水銀温度計やアルコール温度計で、水銀やアルコールか上がったり下がったりして温度が測れるのも、液体の膨張を利用しているのです。
実験2
試験管に、水を半分ぐらい入れます。
試験管をまっすぐ立てて、水の表面りところをみるとくぼみができていますから、このくぼみの底のところを糸でまいて目印をしておきます。
これをガスかアルコールランプの炎にかざして静かに水をあたためます。
ときどき、水の表面のくぼみの底を見ると目印の糸よりこの底が上がっていることがわかるでしょう。
実験2
比量瓶という、液体の比重を測る50立方センチ入りの瓶があります。
これには、中が管になった細長いガラスの栓がついています。
この比重瓶に水を入れ、ガラスの内側に空気の泡がついていたら、瓶をふって泡をとります。
水は、ガラス栓の中の管の底ぐらいまで入れておきます。
この比重瓶を50℃から60℃の水の中に入れて、あたためてみましょう。
すると、ガラス栓の管の中を水が、どんどん上がっていってしまいには、口からあふれでてしまいます。
容器の膨張
試験管や比重瓶を使うと、液体が、膨張することがわかります。
しかし、ガラスの瓶に液体を入れてあたためたときガラスの瓶も膨張して少し大きな瓶になりますから膨張した液は、少し大きくなった瓶に入っているわけです。
ですから、目印をつけておいてあたためたとき目印を越えた液体の量は膨張した量全部でなく、見かけの膨張なのです。
正確に液体が膨張した量を知るには容器の膨張も知らなければなりません。
容器の膨張は、水銀を使って調べられています。
実験
直径3センチメートルぐらいの、小さなフラスコを用意します。
コルク栓に穴をあけて、中に直径1ミリメートルぐらいの管がおいている長いガラス棒をさしこみ、フラスコに水を口まで入れ、このコルク栓をさしこみます。
すると、ガラス棒の管の中に水がのぼってきますからそのいちばん上のところを糸でむすんで、目印にしておきます。
この目印を見ながら、フラスコを急にアルコールランプの炎の上にかざすと水は目印のところから少しのあいだ、すっと下がります。
火にかざしたままでいると、水は目印の上まで、どんどん上がっていってしまいます。
この実験で、はじめ水が下がったのは熱が水に伝わらないうちにガラスの容器だけが膨張したためです。
液体の膨張率
膨張して、体積が増えることを、体膨張と言います。
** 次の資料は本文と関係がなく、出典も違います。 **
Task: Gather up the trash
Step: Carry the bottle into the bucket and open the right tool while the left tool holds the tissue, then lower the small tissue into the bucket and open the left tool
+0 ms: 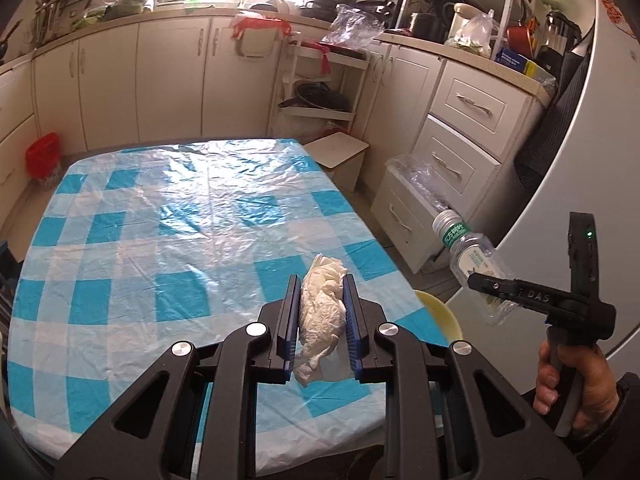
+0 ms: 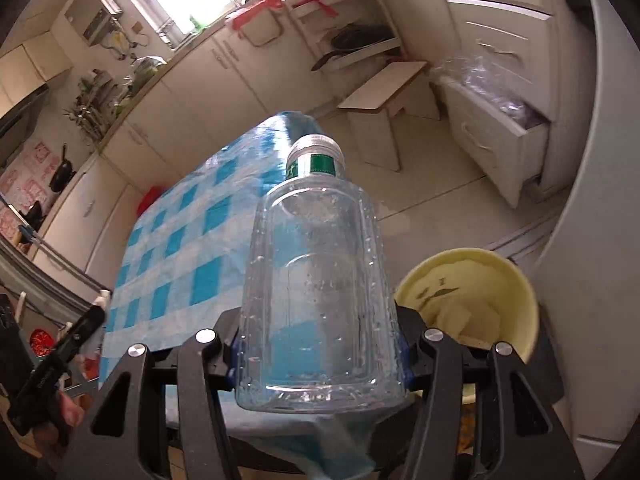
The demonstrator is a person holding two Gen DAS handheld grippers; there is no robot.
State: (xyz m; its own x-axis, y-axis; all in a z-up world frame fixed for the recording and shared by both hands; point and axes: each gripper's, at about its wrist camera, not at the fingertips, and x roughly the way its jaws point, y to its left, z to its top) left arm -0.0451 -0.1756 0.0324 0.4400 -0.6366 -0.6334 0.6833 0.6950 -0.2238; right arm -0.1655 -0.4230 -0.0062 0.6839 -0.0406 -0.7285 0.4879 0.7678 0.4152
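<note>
In the left wrist view, the left gripper [image 1: 321, 320] fills the lower centre of the frame, its blue-padded fingers [image 1: 289, 318] drawn narrow and clamped on a crumpled white tissue [image 1: 322, 314] that pokes out above and below the pads. Behind it the worktop [image 1: 160, 216], covered in a blue-and-white checked plastic cloth, spreads across the middle of the frame.

At the right edge of that view, the right gripper [image 1: 490, 286] is held by a hand [image 1: 576, 384] in the lower right corner, and grips a clear plastic bottle [image 1: 476, 256] near its base, with the silver cap and green neck label pointing toward the upper left.

The right wrist view shows the same bottle [image 2: 316, 280] upright in the centre of the frame, its wide body filling the gap between the right gripper's [image 2: 320, 356] fingers, which stand about half apart and press on its sides. To the lower right of the bottle sits a pale yellow bin [image 2: 516, 280] with scraps inside. An open white drawer [image 2: 492, 132] stuffed with clear plastic bags appears in the upper right, and a small white stool [image 2: 380, 92] stands above the centre of the frame.
</note>
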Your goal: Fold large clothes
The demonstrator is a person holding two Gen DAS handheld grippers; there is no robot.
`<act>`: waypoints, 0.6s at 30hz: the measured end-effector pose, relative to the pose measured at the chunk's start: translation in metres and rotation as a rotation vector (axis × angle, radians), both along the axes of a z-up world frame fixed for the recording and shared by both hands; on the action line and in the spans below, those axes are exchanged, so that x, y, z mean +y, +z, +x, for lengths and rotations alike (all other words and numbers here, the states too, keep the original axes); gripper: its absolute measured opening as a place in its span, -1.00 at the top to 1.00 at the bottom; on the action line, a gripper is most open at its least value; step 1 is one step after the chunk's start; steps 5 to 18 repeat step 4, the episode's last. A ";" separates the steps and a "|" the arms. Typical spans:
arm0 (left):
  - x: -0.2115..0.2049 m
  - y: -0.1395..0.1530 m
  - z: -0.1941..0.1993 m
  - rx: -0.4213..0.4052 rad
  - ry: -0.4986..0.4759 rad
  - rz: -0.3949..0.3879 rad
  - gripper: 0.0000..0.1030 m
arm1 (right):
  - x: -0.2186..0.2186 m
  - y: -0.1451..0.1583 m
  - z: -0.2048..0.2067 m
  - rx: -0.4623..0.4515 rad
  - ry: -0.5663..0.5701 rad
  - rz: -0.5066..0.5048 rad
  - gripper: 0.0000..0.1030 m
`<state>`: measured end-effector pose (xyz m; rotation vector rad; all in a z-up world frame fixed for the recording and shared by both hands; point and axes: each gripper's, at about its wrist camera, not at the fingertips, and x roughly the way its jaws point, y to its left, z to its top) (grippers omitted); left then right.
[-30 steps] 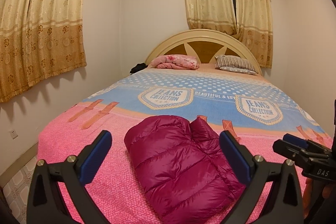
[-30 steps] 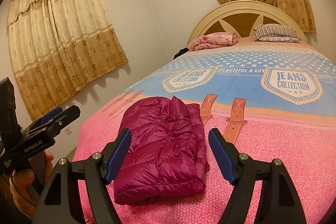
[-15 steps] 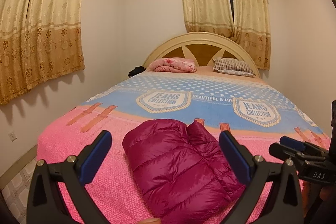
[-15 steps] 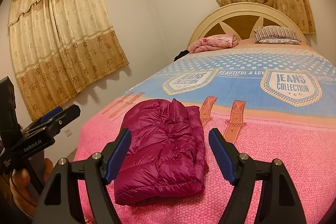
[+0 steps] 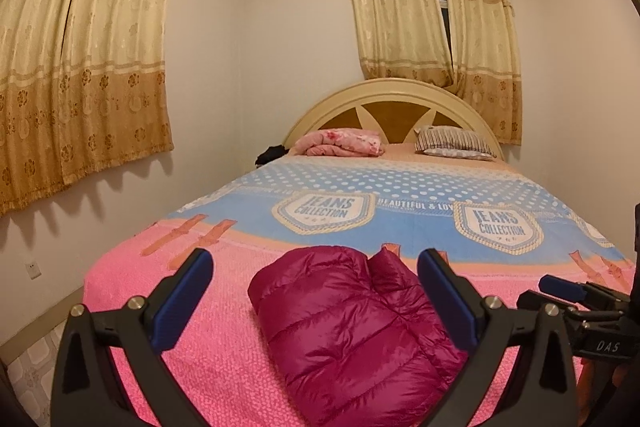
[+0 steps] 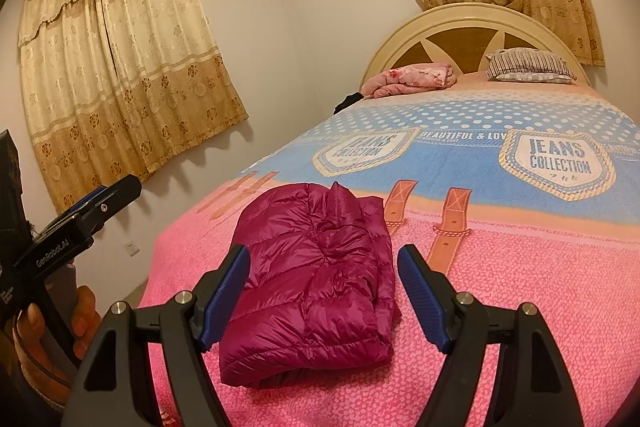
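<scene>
Task status: the magenta down jacket [image 6: 316, 279] lies on the pink near end of the bed [image 6: 520, 287] as a compact, roughly rectangular bundle. No sleeve or hem trails outside the bundle in either view. The quilted panels are stacked in layers, with the layer edges visible along the near side in the right wrist view. Judged from this, folding of this garment is complete or nearly so. What may remain is a final press or a transfer of the bundle; no other unfolded garment is in view. The folded pink blanket [image 5: 340, 143] and striped pillow [image 5: 454, 143] at the headboard [image 5: 392, 95] are well apart from the jacket.

Left tongs [image 5: 316, 291]: jaws stand wide apart and empty. In the left wrist view the jacket shows between the 2 blue pads [image 5: 182, 301], but neither pad touches the fabric. The tongs sit above and short of the bundle, pointed slightly downward toward the head of the bed.

Right tongs [image 6: 324, 291]: jaws wide apart and empty. They are aimed more steeply down at the bundle from its right side, clear of the fabric.

A hand [image 6: 48, 331] grips the handle of the left tongs at the left edge of the right wrist view. Both tools are held off the garment at the foot of the bed, side by side.
</scene>
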<state>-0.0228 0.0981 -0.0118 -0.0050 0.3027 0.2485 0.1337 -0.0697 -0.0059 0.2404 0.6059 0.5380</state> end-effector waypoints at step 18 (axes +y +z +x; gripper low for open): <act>-0.004 0.000 0.000 -0.003 -0.011 0.012 -1.00 | -0.002 -0.002 -0.001 0.003 -0.004 0.002 -0.49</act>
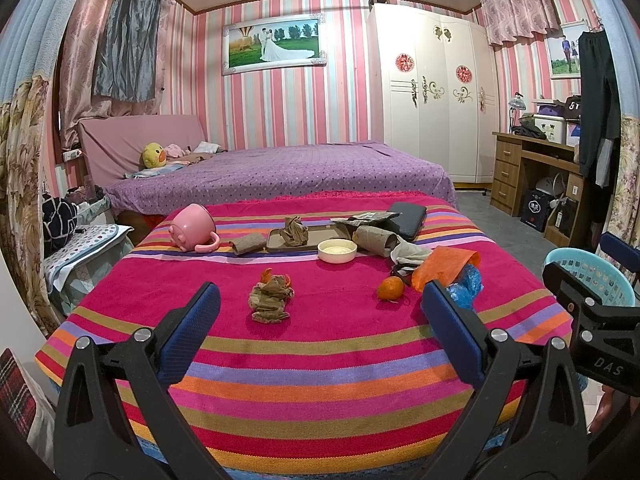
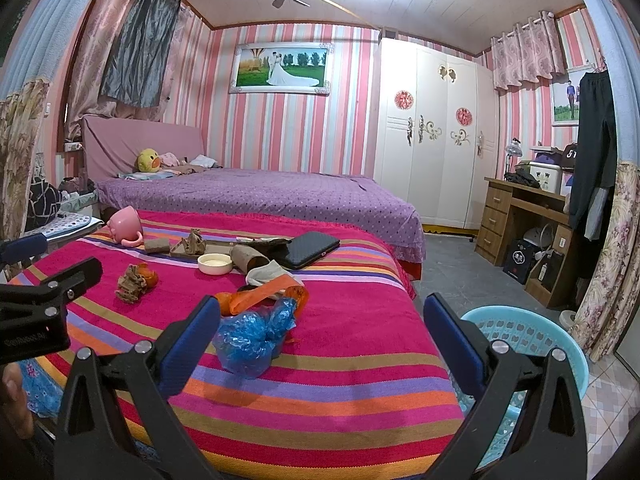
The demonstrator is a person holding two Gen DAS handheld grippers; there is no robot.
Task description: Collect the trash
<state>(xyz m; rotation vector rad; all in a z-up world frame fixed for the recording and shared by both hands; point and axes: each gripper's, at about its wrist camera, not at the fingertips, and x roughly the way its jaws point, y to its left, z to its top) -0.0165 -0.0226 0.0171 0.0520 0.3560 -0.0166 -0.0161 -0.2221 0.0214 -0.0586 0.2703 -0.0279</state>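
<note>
The left gripper (image 1: 320,332) hangs over the near edge of the striped cloth (image 1: 320,360) with its blue-padded fingers (image 1: 192,332) spread wide and nothing between them. Just beyond the fingers lies a crumpled brown wad (image 1: 271,300) with a bit of orange peel behind it. Taking that wad as the mark: to its right sits a mandarin (image 1: 390,288), then an orange bag (image 1: 444,266) and a blue plastic bag (image 1: 466,286). Behind it are a white dish (image 1: 337,250), a tray (image 1: 294,238), a cardboard tube (image 1: 376,240) and a black case (image 1: 406,219). To its far left, a pink mug (image 1: 192,226) lies tipped. At far right, the other gripper (image 1: 592,312) stands before a light blue basket (image 1: 592,276).
</note>
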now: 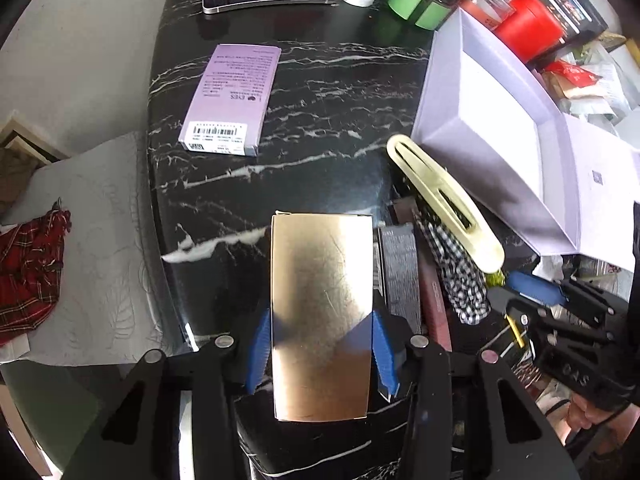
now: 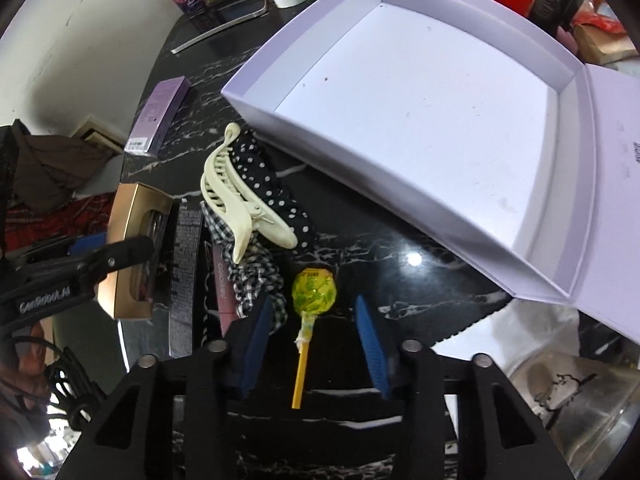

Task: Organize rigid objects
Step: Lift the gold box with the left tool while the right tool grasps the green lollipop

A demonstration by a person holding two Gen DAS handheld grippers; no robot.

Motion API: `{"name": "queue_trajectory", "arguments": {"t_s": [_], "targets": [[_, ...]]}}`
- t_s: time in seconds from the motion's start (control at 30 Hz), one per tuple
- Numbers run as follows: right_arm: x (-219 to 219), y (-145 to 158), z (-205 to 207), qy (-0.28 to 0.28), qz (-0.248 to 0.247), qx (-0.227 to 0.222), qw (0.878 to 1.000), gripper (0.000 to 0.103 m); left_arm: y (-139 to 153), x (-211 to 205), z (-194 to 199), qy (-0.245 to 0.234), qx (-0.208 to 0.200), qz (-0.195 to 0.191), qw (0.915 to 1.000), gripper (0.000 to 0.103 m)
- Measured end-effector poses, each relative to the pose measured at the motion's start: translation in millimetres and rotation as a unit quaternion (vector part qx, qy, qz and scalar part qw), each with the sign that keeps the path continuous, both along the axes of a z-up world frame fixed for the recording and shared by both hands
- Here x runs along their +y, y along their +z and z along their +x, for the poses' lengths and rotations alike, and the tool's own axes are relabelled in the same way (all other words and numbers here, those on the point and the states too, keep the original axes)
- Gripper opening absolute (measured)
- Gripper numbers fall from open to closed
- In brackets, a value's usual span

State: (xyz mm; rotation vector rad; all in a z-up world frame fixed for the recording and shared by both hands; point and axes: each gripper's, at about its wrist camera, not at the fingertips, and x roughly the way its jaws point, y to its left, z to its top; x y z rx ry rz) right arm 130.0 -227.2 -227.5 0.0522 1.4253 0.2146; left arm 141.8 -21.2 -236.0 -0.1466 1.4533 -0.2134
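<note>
While the left gripper (image 1: 320,354) clamps the stiff, slick gold cardboard box (image 1: 320,312) by its sides on the black marble table (image 1: 320,128), the right gripper's (image 2: 310,344) half-open jaws straddle a light yellow-wrapped lollipop (image 2: 314,290), untouched.

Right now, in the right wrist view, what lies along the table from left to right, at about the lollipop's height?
Gold box → dark slim box → checked cloth → green lollipop → white open box.
</note>
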Motion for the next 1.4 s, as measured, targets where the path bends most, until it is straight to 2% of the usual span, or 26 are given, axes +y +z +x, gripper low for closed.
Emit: {"name": "queue_trajectory", "arguments": {"t_s": [0.1,0.37,0.43,0.6,0.8,0.97,1.4], "targets": [[5.3,-1.5,0.9,0.005,-0.004,-0.006,1.0,0.029,-2.3,-1.3,-2.8,0.002,0.006,-0.001,1.0,0.044],[6.1,-14.5,7.4,0.008,-0.008,0.003,1.0,0.029,-7.3,-4.3,-9.5,0.002,-0.001,0.012,0.9999,0.044],[5.6,-16.9,8.0,0.01,-0.012,0.002,1.0,0.025,-6.9,-9.3,-9.9,-0.004,-0.006,0.021,0.9997,0.044],[9.6,-20.5,9.0,0.018,-0.024,-0.002,1.0,0.025,-12.8,-23.4,-12.7,-0.016,-0.005,0.053,0.9985,0.045],[19.2,-20.8,7.3,0.029,-0.039,-0.014,0.999,0.025,-12.8,-41.6,-18.8,-0.043,-0.036,0.093,0.9942,0.045],[23.4,-19.1,0.2,0.029,-0.038,-0.017,0.999,0.024,-9.0,-36.5,-20.6,-0.022,-0.017,0.063,0.9976,0.044],[21.0,6.7,-29.3,0.028,-0.036,-0.038,0.998,0.024,38.4,-37.8,-48.8,-0.024,-0.047,0.048,0.9974,0.044]]}}
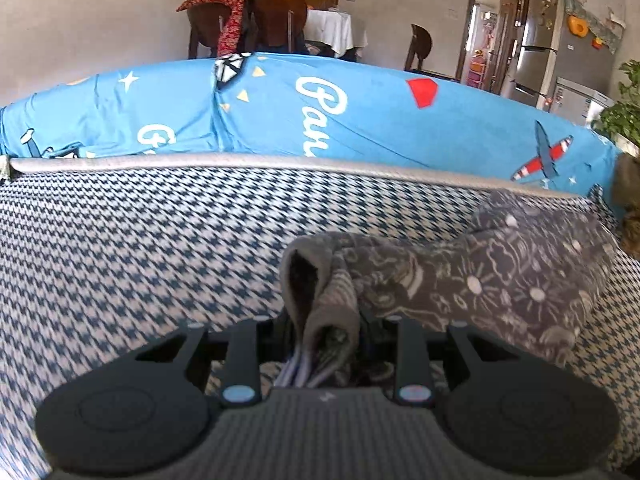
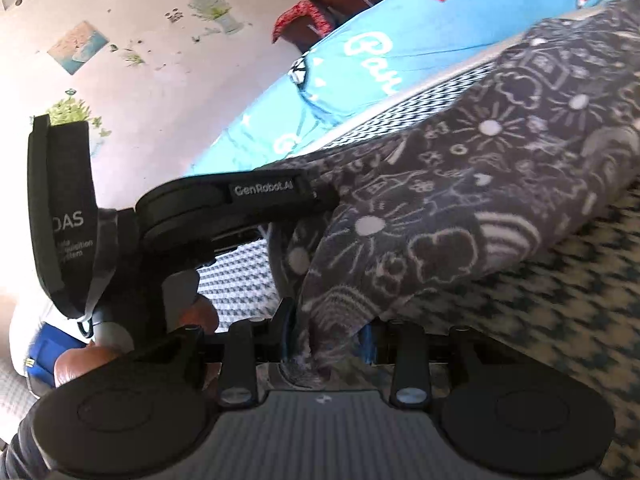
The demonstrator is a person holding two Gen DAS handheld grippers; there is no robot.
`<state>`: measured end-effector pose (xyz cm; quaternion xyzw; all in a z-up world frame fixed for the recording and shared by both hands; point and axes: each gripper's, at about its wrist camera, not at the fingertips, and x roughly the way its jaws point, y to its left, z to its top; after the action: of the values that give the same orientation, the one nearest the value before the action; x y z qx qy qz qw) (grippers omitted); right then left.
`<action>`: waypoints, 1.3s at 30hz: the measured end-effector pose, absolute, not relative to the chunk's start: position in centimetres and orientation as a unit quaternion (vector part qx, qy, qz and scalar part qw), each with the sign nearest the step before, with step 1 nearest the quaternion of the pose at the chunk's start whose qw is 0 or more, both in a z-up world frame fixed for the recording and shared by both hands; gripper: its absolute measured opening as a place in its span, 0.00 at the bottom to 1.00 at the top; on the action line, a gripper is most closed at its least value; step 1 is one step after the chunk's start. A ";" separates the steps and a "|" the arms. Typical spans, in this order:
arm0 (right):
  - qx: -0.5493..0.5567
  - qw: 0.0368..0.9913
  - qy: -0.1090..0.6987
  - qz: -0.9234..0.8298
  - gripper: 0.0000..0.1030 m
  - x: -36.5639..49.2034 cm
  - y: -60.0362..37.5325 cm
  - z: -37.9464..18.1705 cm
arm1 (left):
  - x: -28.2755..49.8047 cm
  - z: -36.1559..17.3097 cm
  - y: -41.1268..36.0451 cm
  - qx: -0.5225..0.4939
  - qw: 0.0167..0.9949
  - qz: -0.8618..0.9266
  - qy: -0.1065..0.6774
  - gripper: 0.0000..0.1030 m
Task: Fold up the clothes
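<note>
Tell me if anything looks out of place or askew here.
Nothing stands out. Both the left gripper and right gripper pinch the grey patterned garment, which hangs bunched between them above the checked cover.

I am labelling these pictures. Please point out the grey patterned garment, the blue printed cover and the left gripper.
grey patterned garment [image 1: 460,280]: left wrist view, on its lifted middle fold.
blue printed cover [image 1: 380,120]: left wrist view, on plain blue beside the white lettering.
left gripper [image 1: 326,332]: left wrist view, between its fingertips, shut on the garment.

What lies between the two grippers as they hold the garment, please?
A span of the grey patterned garment runs between the left gripper and right gripper, above the houndstooth cover; the right wrist view shows it.
</note>
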<state>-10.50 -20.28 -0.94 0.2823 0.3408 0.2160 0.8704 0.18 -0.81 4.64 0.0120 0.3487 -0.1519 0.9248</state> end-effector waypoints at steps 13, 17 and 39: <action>0.284 0.853 0.358 0.252 0.33 -4.9 -14.9 -1.2 | 5.2 4.8 2.7 0.018 0.933 -0.061 0.354 0.26; 0.292 0.842 0.376 0.253 0.33 -3.8 -14.3 -2.4 | 6.3 4.3 4.3 -0.017 0.923 -0.034 0.382 0.26; 0.144 0.855 0.385 0.316 0.51 -6.6 -16.3 0.8 | 5.5 4.4 3.2 -0.087 0.899 -0.087 0.420 0.44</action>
<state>-6.58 -16.33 0.79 0.1442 0.3850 0.3165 0.8549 5.47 3.22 4.40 -0.0874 0.4197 -0.0873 0.8992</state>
液体の体膨張のしかたは、体膨張率であらわします。
液体の体膨張率は、液体の温度が1℃上がったときその液体の体積が0℃のときの体積の何分の1膨張するかをしめすもので小数であらわします。
くわしく調べてみると、膨張率は、温度によって少し違っています。
20℃から21℃まで熱したときと、50℃から51℃まで熱したときとでは膨張のしかたが違います。
液体は、みな温度を上げれば膨張します。
ところが、水だけは0℃から4℃までは、温度が上がると反対に体積が小さくなるという性質をもっています。
それで、水は40℃のとき、体積がもっとも小さくなります。
実験
細長い筒型の容器に水を入れ、水の表面と底の温度が測れるようにしておきます。
この容器の中央部を、寒剤かドライアイスで冷やします。
はじめのうちは、冷やされて縮んだ水が底のほうに沈んでくるので底の温度がだんだん下がってきますが、表面の温度は、ほとんどかわりません。
ところが、底の温度が4℃になると、それ以上冷やされた水はこんどは軽くなるので、底へ沈まなくなります。
それで、底の温度はほとんどかわらなくなり表面の温度がだんだん下がってきて、4℃以下になっていきます。